Soigneusement relooké et complété par de nouvelles options, personnages et circuits (empruntés au Crash Nitro Kart de 2003), cette nouvelle version fidèle à l’esprit et surtout aux sensation de l’original, tient merveilleusement la route aujourd’hui et confirme que, pour les pilotes de karts virtuels, il y a une vie en dehors de Mario Kart. Avec son système de boost, le côté « ça passe ou ça casse » (pas d’autre objectif que la victoire dans son mode de jeu principal) et aussi, paradoxalement, son encouragement à la découverte (des routes, des décors, des personnages…) au-delà de la seule compétition, Crash Team Racing séduit en prouvant à nouveau qu’il est beaucoup plus qu’un clone des enivrantes virées sur circuit de Mario et ses amis. Vingt ans plus tard, il possède toujours l’essentiel : une personnalité bien réelle.
Sur PS4, Xbox One et Switch (Beenox / Activision), de 30 à 40€
Catan
Utiliser une console pour s’adonner à un jeu de société, quelle drôle d’idée ! Et pourtant, il y a bien des raisons de charger Catan sur sa Switch avant de s’enfuir en vacances, même si l’on n’est pas un spécialiste de l’école des jeux à l’allemande que Les Colons de Catane a amplement contribué à faire connaître. Un jeu de société transposé sur console, c’est comme une pièce de théâtre filmée : cela peut s’opérer sobrement, avec une grande attention au texte / aux règles, ou au contraire sur-mis en scène, sur-joué, comme si la pièce / le jeu ne suffisait pas et qu’en changeant de médium, il était indispensable d’en faire plus (et souvent trop).

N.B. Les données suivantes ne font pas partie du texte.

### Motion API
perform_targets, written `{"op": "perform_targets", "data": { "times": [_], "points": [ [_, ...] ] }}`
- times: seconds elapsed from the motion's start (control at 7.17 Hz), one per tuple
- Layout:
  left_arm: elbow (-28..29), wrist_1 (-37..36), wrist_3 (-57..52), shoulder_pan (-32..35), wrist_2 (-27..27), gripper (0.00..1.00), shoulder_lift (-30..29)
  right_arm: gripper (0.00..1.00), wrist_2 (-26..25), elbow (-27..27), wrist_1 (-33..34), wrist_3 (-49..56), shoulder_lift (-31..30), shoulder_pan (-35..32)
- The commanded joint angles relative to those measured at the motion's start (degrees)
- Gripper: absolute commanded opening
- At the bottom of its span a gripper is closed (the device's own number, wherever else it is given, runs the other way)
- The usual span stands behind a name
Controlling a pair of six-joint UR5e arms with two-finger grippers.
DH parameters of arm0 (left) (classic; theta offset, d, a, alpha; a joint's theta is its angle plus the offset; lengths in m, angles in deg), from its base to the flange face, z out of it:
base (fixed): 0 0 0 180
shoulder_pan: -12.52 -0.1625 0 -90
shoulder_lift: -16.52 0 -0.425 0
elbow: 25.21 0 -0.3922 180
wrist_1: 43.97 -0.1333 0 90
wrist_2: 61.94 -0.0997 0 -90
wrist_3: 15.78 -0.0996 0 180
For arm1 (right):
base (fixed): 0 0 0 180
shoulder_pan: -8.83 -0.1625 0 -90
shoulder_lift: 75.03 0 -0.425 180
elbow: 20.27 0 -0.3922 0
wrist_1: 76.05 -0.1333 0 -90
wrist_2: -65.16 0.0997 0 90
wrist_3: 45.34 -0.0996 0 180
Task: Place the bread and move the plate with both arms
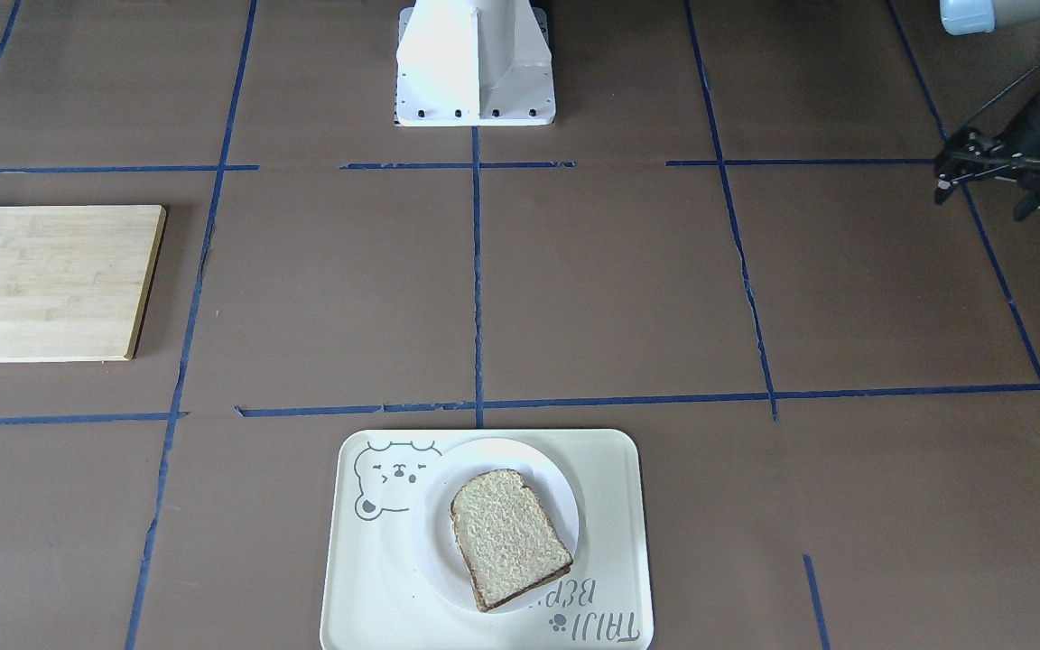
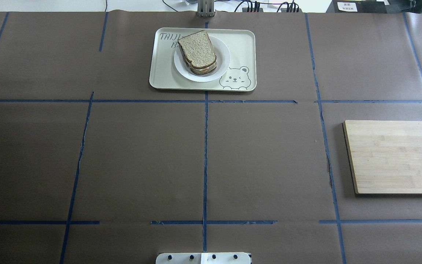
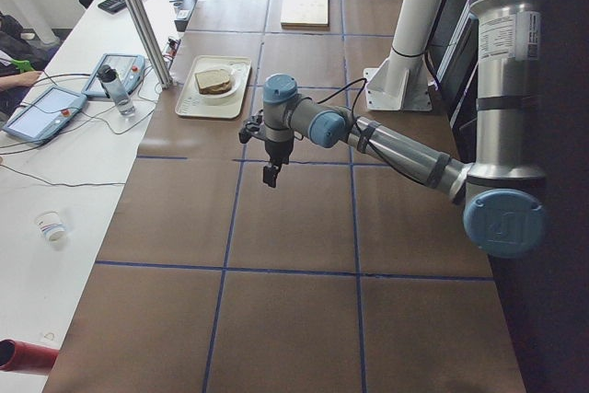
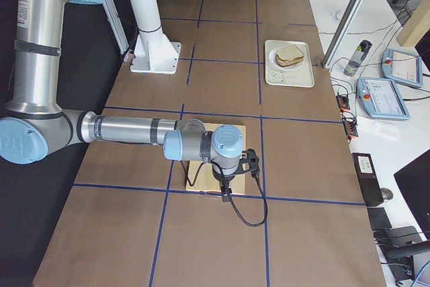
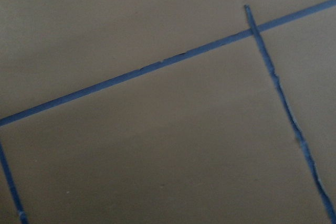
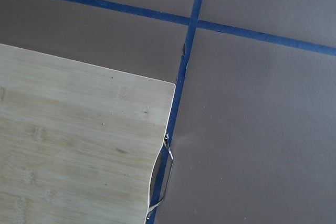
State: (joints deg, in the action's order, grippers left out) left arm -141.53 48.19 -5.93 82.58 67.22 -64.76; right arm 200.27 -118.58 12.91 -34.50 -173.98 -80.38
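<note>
The bread [image 1: 506, 533] lies on top of a stack on the white plate [image 1: 430, 533], which sits on the cream bear tray [image 1: 610, 487] at the table's far middle. In the overhead view the bread [image 2: 196, 46] covers lower layers [image 2: 202, 68] on the plate [image 2: 224, 60]. My left gripper [image 1: 982, 200] hangs empty above the bare table, far from the tray, and its fingers look apart. My right gripper [image 4: 228, 189] shows only in the exterior right view, above the near edge of the wooden board. I cannot tell whether it is open or shut.
A bamboo cutting board [image 2: 396, 156] lies on the robot's right side and also shows in the right wrist view [image 6: 68, 145]. The white robot base [image 1: 475, 63] stands at the table's near edge. Blue tape lines cross the brown table. Operators' devices lie beyond the far edge [image 3: 110, 80].
</note>
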Motion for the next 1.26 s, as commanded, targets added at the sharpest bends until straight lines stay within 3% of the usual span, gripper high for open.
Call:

Toutes proportions gardées, disons que Catan sur Switch suit plutôt l’exemple de Jean-Marie Straub et Danièle Huillet que celui du très oublié Roger Coggio et que c’est le jeu du grand Klaus Teuber, sa vérité et ses logiques profondes, qui s’offrent ainsi directement au joueur (avec, en bonus, un didacticiel précieux pour ceux qui, comme nous, comprennent ce genre de choses un peu lentement). Seule, l’absence, difficilement compréhensible sur une console portable, d’un mode multijoueur local, entache vraiment cette adaptation.
Sur Switch (Asmodee Digital, environ 20€)
Super Mutant Alien Assault
« Put everything on Switch » (« Mettez tous les jeux sur la Switch ») est devenu un mot d’ordre des forums (et, par ricochets, un bot Twitter humoristique) que bon nombre de développeurs et d’éditeurs semblent avoir décidé de suivre à la lettre. On ne sait pas exactement qui a demandé une version Switch de Super Mutant Alien Assault, dont la version PC remonte à 2015, mais qu’il en soit chaudement remercié.
Créée sous l’influence du hit indé du début des années 2010 Super Crate Box et reposant sur le principe du Rogue-like avec ses niveaux générés aléatoirement et, donc, différents à chaque partie, l’œuvre de l’Australien Chris Suffern frappe par sa manière de nous placer dans un état d’inconfort. Ses espaces fermés à défendre de la menace extra-terrestre sans jamais se laisser endormir sont comme des pièges au milieu desquels on se débat. Même la distribution des armes dont on disposera obéit à une logique de loterie, de tirage au sort. C’est intense et exaltant. Parfait pour la Switch.
Sur Switch (Cybernate / Fellow Traveller, environ 9€). Également disponible sur PS4, Xbox One, Vita et PC.